Dear
Diary,
Sleep
is a lot like love. It’s all at once or not at all, unavoidable, and pisses me
off to no end. I can’t get Vincent out of my head. I can’t stop thinking about
the way Caleb looks at me, the way he touches me. I know he’s being comforting but
there’s something beneath it all that scares me. I never sleep in anymore. Just
like I swear I’ll never love again.
But
with every breath I find myself exhausted and wanting to fall into the warmth
of sleep with another. With Vincent? With Caleb? I don’t know anymore. The two
of them confuse me. Even forgetting me seems to not be enough to keep Vincent
away from me. He wants to know me again. Wants to go out and do things
together. Like it will ever be that simple again.
Dad’s
never home anymore. He’s in the middle of switching hospitals and transferring
patients is taking longer than he’d like. At least that’s what he says. I think
he hates looking at me. I remind him of everything he’s lost, including the
life that he fucked up. I’m the daughter who maybe looks too much like her
mother. That’s what Uncle Chase said at the funeral. That I look so much like
her.
I
was about to try to sleep and stop staring out the window when a call came on
my phone. It was Vincent. It was also almost three in the morning. I thought it
must’ve been important, you know? Why else call at this hour? So I answered it.
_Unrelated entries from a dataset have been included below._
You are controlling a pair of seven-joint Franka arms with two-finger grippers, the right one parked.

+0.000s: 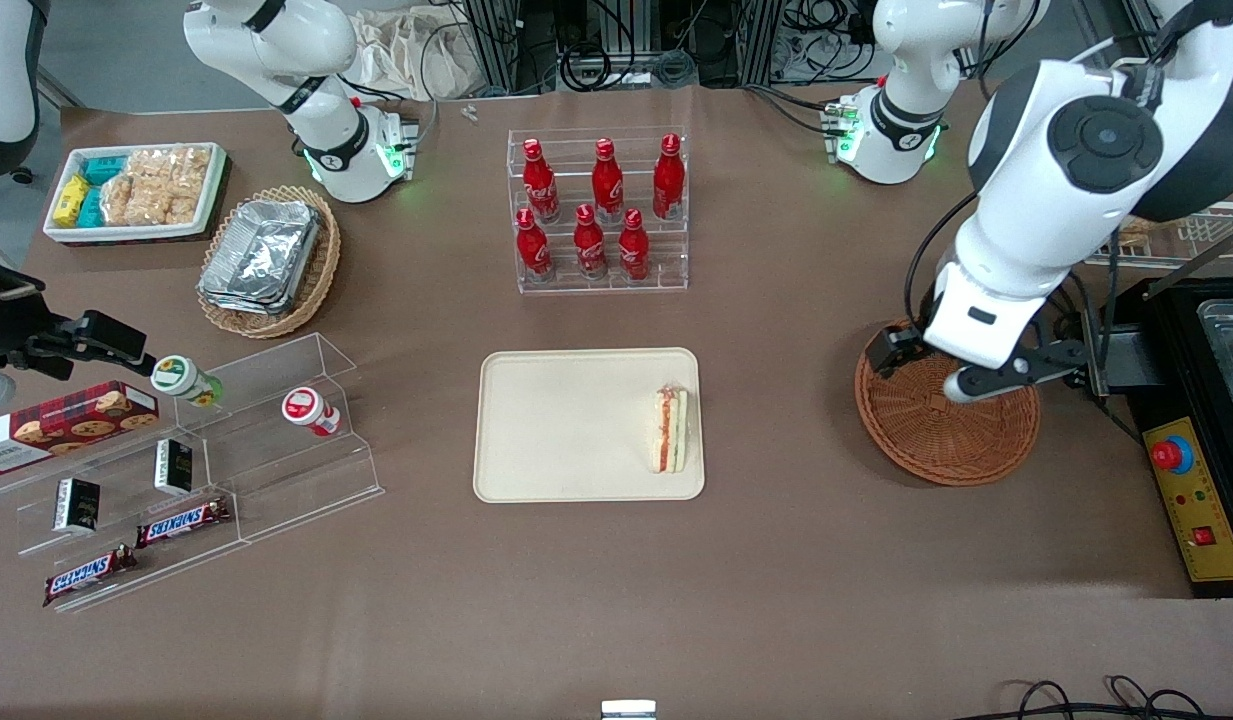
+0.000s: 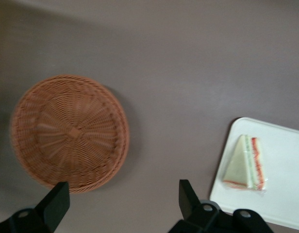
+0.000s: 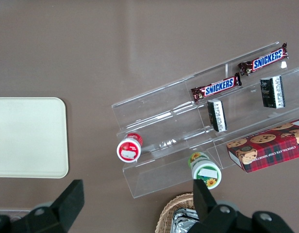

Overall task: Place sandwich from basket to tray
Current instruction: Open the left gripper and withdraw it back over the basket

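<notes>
The sandwich (image 1: 670, 430) (image 2: 246, 162), a tan wedge with red and green layers, lies on the cream tray (image 1: 566, 430) (image 2: 285, 194), along the rim toward the working arm's end. The round reddish-brown basket (image 1: 946, 440) (image 2: 69, 131) stands beside the tray with nothing in it. My left gripper (image 1: 926, 368) (image 2: 122, 189) hangs raised over the basket's rim. It is open and holds nothing, and in the left wrist view bare table shows between its fingers (image 2: 184, 190). The tray's other end shows in the right wrist view (image 3: 28, 136).
A clear rack of red cola bottles (image 1: 598, 210) stands farther from the front camera than the tray. A clear stepped shelf (image 1: 206, 460) with candy bars and small jars, a tan basket of foil trays (image 1: 266, 260) and a white snack bin (image 1: 136, 190) lie toward the parked arm's end. A black box with a red button (image 1: 1171, 455) sits beside the basket.
</notes>
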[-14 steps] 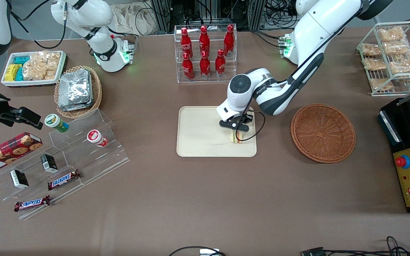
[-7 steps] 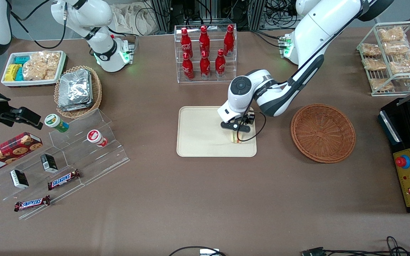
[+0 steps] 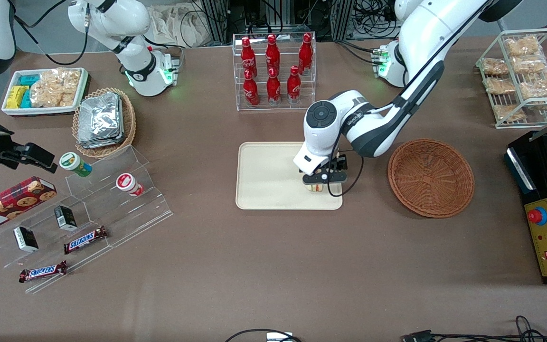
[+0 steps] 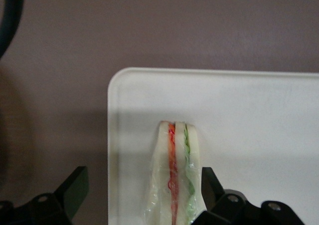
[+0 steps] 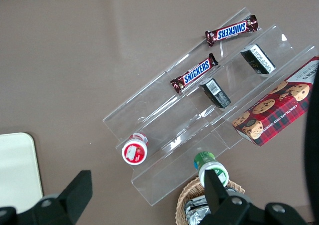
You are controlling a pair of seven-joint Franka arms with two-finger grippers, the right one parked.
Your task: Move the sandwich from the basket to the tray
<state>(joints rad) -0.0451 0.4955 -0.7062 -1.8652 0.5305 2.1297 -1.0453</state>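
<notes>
The sandwich (image 3: 317, 187) stands on its edge on the tray (image 3: 264, 180), close to the tray's corner nearest the basket (image 3: 430, 177) and the front camera. From the tray's middle it sits at about four o'clock in the front view. The gripper (image 3: 321, 182) hangs directly over it with its fingers spread apart; in the wrist view one finger (image 4: 75, 187) is well clear of the sandwich (image 4: 174, 180) while the other (image 4: 212, 182) is just beside the bread, so nothing is clamped. The red and green filling layers face upward toward the wrist camera. The basket lies on the bench (image 3: 273, 266) at three o'clock from the tray, toward the working arm's end, with nothing visible inside it.
</notes>
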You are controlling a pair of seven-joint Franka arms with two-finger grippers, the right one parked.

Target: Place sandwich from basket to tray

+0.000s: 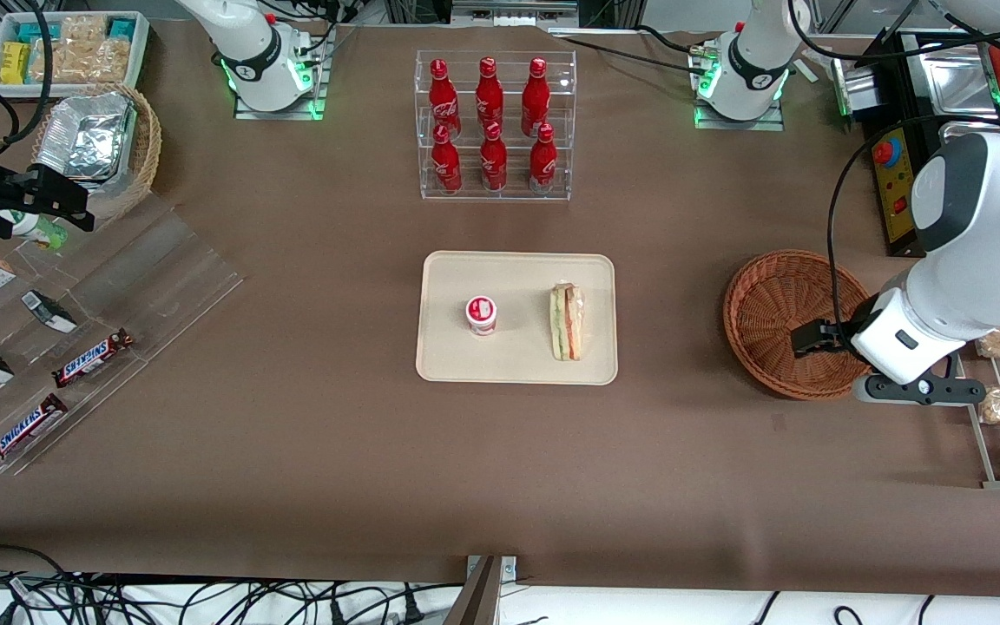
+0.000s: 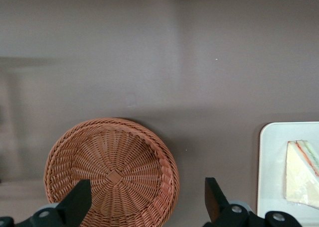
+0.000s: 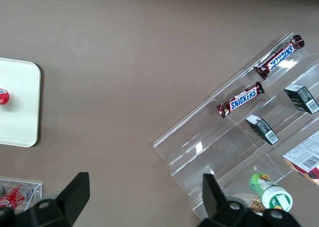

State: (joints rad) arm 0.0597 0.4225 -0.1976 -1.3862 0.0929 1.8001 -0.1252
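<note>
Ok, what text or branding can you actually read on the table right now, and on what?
"SNICKERS": on two chocolate bars on the clear acrylic stand.
Red bottles in the clear rack: white script, too small to read.
Red-lidded cup on the tray: label unreadable.
Sandwich and basket: no text.
End effector, open above the basket: no markings.

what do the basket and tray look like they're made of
Basket: woven wicker, reddish-brown, matte; its radial weave shows plainly below the open gripper. Tray: smooth cream-beige, low rim, probably plastic, though that's unsure. It holds the sandwich.
</note>
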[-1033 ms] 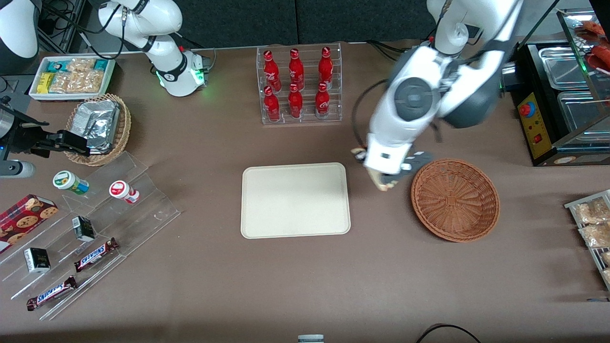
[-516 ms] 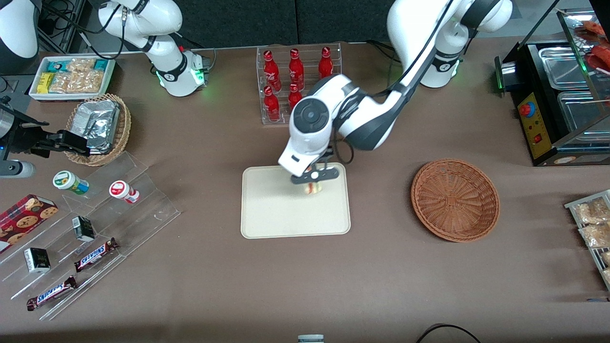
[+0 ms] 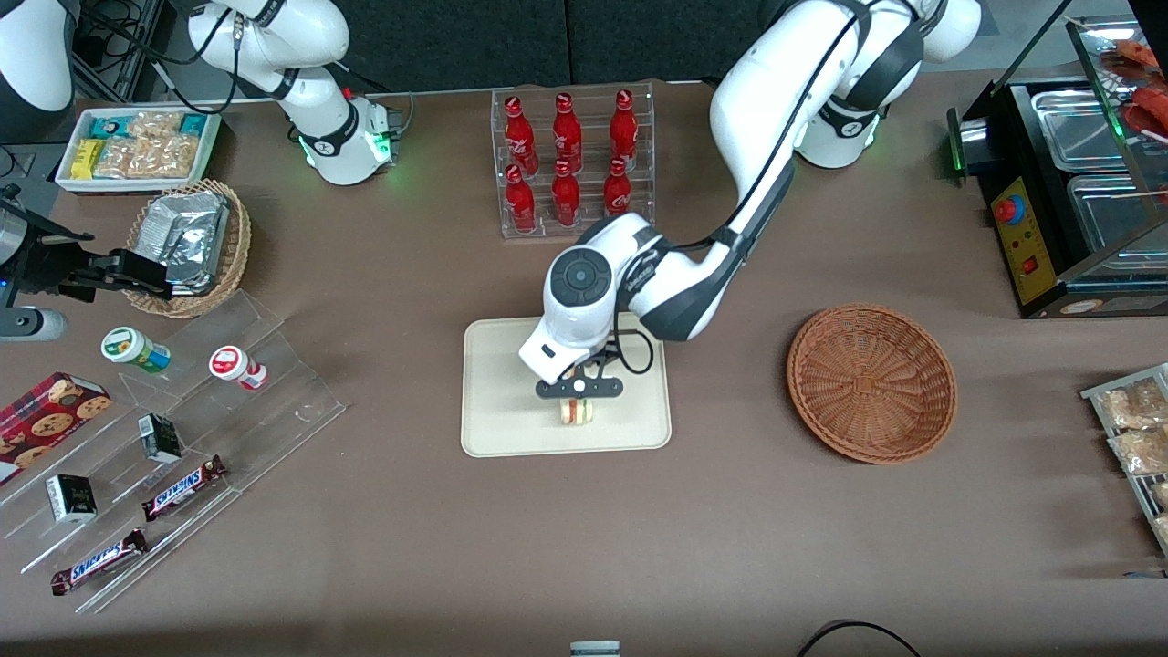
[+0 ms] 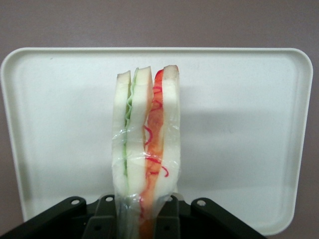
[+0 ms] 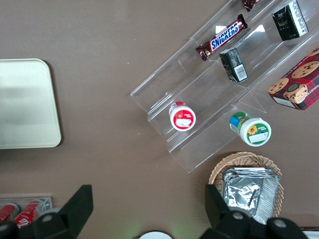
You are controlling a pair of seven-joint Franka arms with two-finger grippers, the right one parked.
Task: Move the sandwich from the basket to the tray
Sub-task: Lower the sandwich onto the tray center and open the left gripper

He asked to meet up. And I said yes. I don’t know why I said yes, just that I
did. I wanted to see him. I wanted to fall into his arms and tell him I was sorry
for everything. Even though I knew I couldn’t.
We
met at the school. I couldn’t help but watch the fairy ring from a distance and
keep watching I’m always afraid something will come out of there I waited in my
car until he showed up and then he started to ask questions. Questions about
what he had done and what we were and how I was involved and that I owed him
answers.
I
told him I didn’t owe him anything. That he could blow in the wind. He had to
figure shit out on his own and I wasn’t going to help him because of everything
he had done to me. I was saying it so he would go away and stop talking to me,
but at some point, I knew I was believing my own words. I don’t owe Vincent
anything. I don’t owe any of them anything. What I’ve become is my own doing.
But it means I can’t blame them either.
After
he left I lit a cigarette and cried for the girl I wasn’t anymore. I didn’t
know who or what I was now, but there was no going back. And it was time to
embrace that. It's time to be Robin again.